De Téhéran à Machhad, une nouvelle vague de manifestations massives secoue l’Iran
Cela pourrait être “la plus grande démonstration de force des opposants” au régime des ayatollahs “depuis des années”, résume la BBC.
Selon le média britannique, “d’immenses foules de manifestants” ont défilé jeudi 8 janvier, dans la soirée, dans la capitale iranienne et dans plusieurs autres villes du pays. BBC Persian a confirmé l’authenticité de plusieurs vidéos filmées à Téhéran et dans la deuxième ville du pays, Machhad. On y entend les manifestants appeler au renversement du guide suprême iranien, l’ayatollah Ali Khamenei, et au retour de Reza Pahlavi, le fils en exil de l’ancien shah, qui a appelé ses partisans à descendre dans la rue.

“L’ampleur des foules mobilisées jeudi soir a rappelé à certains participants et observateurs le Mouvement vert de 2009, durant lequel environ trois millions d’Iraniens étaient descendus dans les rues de Téhéran en une seule journée”, note le Washington Post. “Lors des manifestations iraniennes qui ont suivi, la mobilisation a généralement été plus limitée et plus dispersée, en partie en raison de la répression sécuritaire. Mais jeudi soir c’était différent”, assure le quotidien américain.
“Les gens sortent en famille”
Dans un message vocal adressé au Post, Yaser, un habitant de Téhéran qui participait à une marche vers 20 h 30, a affirmé que des hommes, des femmes et des enfants étaient présents dans les rues. “Les gens sortent en famille”, témoigne-t-il. C’est incroyable.” Des vidéos partagées par des médias en persan basés hors d’Iran ont corroboré son témoignage sur l’ampleur des cortèges dans la capitale, note le Washington Post.
Le correspondant d’Al-Jazeera à Téhéran Tohid Asadi affirme que plusieurs milliers de manifestants étaient dans la rue, dans la capitale iranienne. “Ce que nous avons vu, c’est un nombre bien plus important de quartiers de la capitale iranienne qui manifestaient. Plusieurs rues étaient bloquées” a-t-il rapporté en ajoutant que “des confrontations avaient eu lieu entre la police et les manifestants”.
“Nous savons que la pression économique a érodé la confiance du public et alimenté le mécontentement, en particulier parmi les classes populaires et les classes moyennes inférieures, qui peinent désormais à satisfaire leurs besoins quotidiens”, explique Asadi.

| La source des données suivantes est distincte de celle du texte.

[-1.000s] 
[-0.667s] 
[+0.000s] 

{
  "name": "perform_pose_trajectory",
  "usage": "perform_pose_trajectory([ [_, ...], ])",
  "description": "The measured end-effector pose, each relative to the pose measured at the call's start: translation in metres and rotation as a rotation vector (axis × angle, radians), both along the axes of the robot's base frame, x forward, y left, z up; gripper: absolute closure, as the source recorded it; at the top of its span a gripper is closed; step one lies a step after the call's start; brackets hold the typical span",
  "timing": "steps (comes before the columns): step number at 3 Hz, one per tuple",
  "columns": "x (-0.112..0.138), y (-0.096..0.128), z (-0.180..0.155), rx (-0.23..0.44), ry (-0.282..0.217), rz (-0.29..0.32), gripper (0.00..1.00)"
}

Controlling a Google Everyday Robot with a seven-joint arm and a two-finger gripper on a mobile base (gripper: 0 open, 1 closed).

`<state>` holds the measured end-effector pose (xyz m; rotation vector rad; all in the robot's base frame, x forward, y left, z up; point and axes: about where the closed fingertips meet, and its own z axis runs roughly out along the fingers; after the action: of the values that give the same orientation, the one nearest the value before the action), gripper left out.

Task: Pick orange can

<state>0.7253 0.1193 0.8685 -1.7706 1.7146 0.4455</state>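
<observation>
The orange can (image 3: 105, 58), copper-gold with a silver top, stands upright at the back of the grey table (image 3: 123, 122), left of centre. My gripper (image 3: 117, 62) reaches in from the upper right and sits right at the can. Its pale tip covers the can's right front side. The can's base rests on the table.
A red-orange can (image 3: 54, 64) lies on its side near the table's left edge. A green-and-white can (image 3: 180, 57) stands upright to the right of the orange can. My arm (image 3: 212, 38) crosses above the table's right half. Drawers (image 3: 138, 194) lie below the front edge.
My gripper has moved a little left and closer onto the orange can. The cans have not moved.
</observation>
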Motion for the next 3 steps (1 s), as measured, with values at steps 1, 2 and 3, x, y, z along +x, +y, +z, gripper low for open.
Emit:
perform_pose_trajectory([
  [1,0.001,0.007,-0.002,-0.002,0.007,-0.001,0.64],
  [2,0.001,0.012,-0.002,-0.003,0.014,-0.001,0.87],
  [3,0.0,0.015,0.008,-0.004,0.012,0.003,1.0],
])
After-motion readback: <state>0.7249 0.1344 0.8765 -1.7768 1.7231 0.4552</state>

Si les protestations ont été majoritairement pacifiques en début de soirée, des violences ont éclaté plus tard dans la nuit dans la capitale, rapporte le New York Times. Le quotidien évoque des vidéos tournées jeudi soir montrant des bâtiments gouvernementaux en feu à travers le pays, y compris à Téhéran, à mesure que les manifestations se sont intensifiées.
Des manifestants ont mis le feu à des voitures, des bâtiments et des objets dans les rues, affirme le journal. Une vidéo vérifiée par The New York Times montre aussi des incendies dans les rues de la place Kaj à Téhéran, alors que des milliers de manifestants envahissent la zone.
Coupure Internet
Selon plusieurs groupes de surveillance, l’Iran a été “presque entièrement coupé d’internet jeudi, alors que la République islamique peinait à contenir la vague de manifestations la plus grave depuis des années”, note le Financial Times. L’accès au web a déjà été restreint par le passé lors de périodes de troubles, rappelle le quotidien financier britannique.
“Nous voyons que le système a du mal à répondre à une vague de protestation majeure, qui n’a fait que prendre de l’ampleur depuis son déclenchement”, a déclaré Sanam Vakil, directrice du programme Moyen-Orient à Chatham House, au Financial Times. “Sans changements structurels significatifs, ils se retrouveront dans une impasse.”
Plusieurs Iraniens interrogés par le Washington Post ont estimé que le soutien public du président américain Donald Trump aux manifestants avait “renforcé la motivation de la population à résister”. Jeudi, le républicain a menacé de “frapper très fort” l’Iran si les autorités “commençaient à tuer” des manifestants, “sans que l’on sache clairement quelle forme prendrait une telle intervention”, note le quotidien américain.